Aside from cluster overviews, the individual machines in the cluster do matter, and there are options to monitor a number of different metrics about them, including CPU/memory utilization, disk space taken up by Neo4j, real-time page cache information, and machine-specific configuration.
Halin provides a user interface for creating users and roles as well, and lets you associate any user with any role, provided you logged into Halin as an admin user. Because each machine in a cluster manages auth individually, typically if you want to create a user on all nodes, you’d have to run the same code to create that user in each place. Halin automates this for you and tries to ensure a user is defined on a cluster-wide basis, rather than per instance.

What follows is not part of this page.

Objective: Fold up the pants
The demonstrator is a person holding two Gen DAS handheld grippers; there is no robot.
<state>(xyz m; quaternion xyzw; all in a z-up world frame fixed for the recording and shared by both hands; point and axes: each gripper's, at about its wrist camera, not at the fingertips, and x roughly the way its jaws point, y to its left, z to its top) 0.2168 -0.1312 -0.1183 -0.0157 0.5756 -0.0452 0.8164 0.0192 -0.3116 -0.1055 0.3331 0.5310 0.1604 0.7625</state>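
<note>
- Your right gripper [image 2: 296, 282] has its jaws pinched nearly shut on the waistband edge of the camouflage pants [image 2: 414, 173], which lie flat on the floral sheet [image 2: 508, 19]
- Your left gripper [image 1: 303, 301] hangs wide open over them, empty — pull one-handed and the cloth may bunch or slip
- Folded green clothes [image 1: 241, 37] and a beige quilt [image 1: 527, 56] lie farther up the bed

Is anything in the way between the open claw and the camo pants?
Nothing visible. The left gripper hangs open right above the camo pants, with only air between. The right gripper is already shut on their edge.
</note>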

Support for standalone Database, and Neo4j Community
Halin works with non-clustered installs of Neo4j. The only real difference is that you only get one tab for your database. Indeed in stand-alone mode, Halin tends to treat your Neo4j instance as a cluster with only one member. For Neo4j Community users, some monitoring components are disabled, because they require features that are only available in Enterprise, but most functionality is still available.
Neo4j Desktop GraphApp
Neo4j Desktop allows users to install Graph Apps to interact with their local or remote databases, and Halin works in this mode as well.
To configure this, go into Neo4j Desktop, check the “Graph Applications” tab on the left side of Neo4j Desktop. In the “Install Graph Application” box at the bottom, paste in the published Halin URL, and click Install.
Once Halin is installed, within each of your Neo4j Desktop Projects, you can click the “Add Application” button, and Halin will now be an option to install into that project. With a running database and Halin installed in the project, you can click Halin to auto-connect to the database running in that project.
In the coming months, I’m planning on adding more features, which will mostly be driven by common problems people run into with Neo4j in production. Halin’s job will be to detect whether or not this problem is present (or about to happen) and provide advice on how to avoid or fix it!